En ti me quedo
De vuelta de una gloria inexistente,después de haber avanzado un paso hacia ella,
retrocedo a velocidad indecible,
alegre casi como quien dobla la esquina de la calle
donde hay una reyerta,
llorando avergonzado como el adolescente hijo de viuda
sexagenaria y pobre
expulsado de la academia vespertina en la que era
becario.
Estoy aquí,
donde yo siempre estuve,
donde apenas hay sitio para mantenerse erguido.

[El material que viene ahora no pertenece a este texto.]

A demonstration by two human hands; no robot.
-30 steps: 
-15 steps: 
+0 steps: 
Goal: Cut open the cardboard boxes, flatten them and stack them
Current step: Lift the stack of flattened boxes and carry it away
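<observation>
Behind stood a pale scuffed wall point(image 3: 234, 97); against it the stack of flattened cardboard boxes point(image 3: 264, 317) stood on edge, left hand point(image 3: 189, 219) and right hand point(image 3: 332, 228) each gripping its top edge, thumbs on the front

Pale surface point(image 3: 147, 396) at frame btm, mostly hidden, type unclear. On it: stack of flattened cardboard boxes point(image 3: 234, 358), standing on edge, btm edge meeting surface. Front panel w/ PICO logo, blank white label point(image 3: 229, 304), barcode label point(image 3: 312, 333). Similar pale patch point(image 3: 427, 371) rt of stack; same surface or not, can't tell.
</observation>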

La soledad es un farol certeramente apedreado:
sobre ella me apoyo.
La esperanza es el quicio de una puerta
de la casa que fue desarraigada
de sus cimientos por los huracanes:
quicio-resquicio por donde entro y salgo
cuando paso del nunca (me quisiste) al todavía (te odio),
del tampoco ( me escuchas) al también ( yo me callo),
del todo ( me hace daño) al nada ( me lastima).
No importa, sin embargo.
Los aviones de propulsión a chorro salvan rápidamente
la distancia que separa Tokio de Copenhague,
pero con más rapidez todavía
me desplazo yo a un punto situado a diez centímetros
de mi mismo,
deprisa
muy deprisa,
en un abrir y cerrar de ojos,
en sólo una diezmilésima de segundo,
lo cual supone una velocidad media de setenta
kilometros a la hora,
que me permite,
si mis cálculos son correctos,
estar en este instante aquí,
después mucho más lejos,
mañana en un lugar sito a casi mil millas,
dentro de una semana en cualquier parte
de la esfera terrestre,
por alejada que os parezca ahora
Inventario de lugares propicios al amor
Son pocos.
La primavera está muy prestigiada, pero
es mejor el verano.
Y también esas grietas que el otoño
forma al interceder con los domingos
en algunas ciudades
ya de por sí amarillas como plátanos
el invierno elimina muchos sitios:
quicios de puertas orientadas al Norte,
orillas de los ríos,
bancos públicos.
Los contrafuertes exteriores
de las viejas iglesias
dejan a veces huecos
utilizables aunque caiga nieve.
Pero desengañemonos: las bajas
temperaturas y los vientos húmedos
lo dificultan todo.
Las ordenanzas , además, proscriben
la caricia (con excepciones
para determinadas zonas epidérmicas
-sin interés alguno-
en niños, perros y otros animales)
y el «no tocar, peligro de ignominia»
puede leerse en miles de miradas.
¿Adonde huir entonces?
Por todas partes ojos bizcos,
córneas torturadas
implacables pupilas,
retinas reticentes,
vigilan, desconfían, amenazan.
Queda quizá el recurso de andar solo,
de vaciar el alma de ternura
y llenarla de hastío e indiferencia,
en este tiempo hostil, propicio al odio.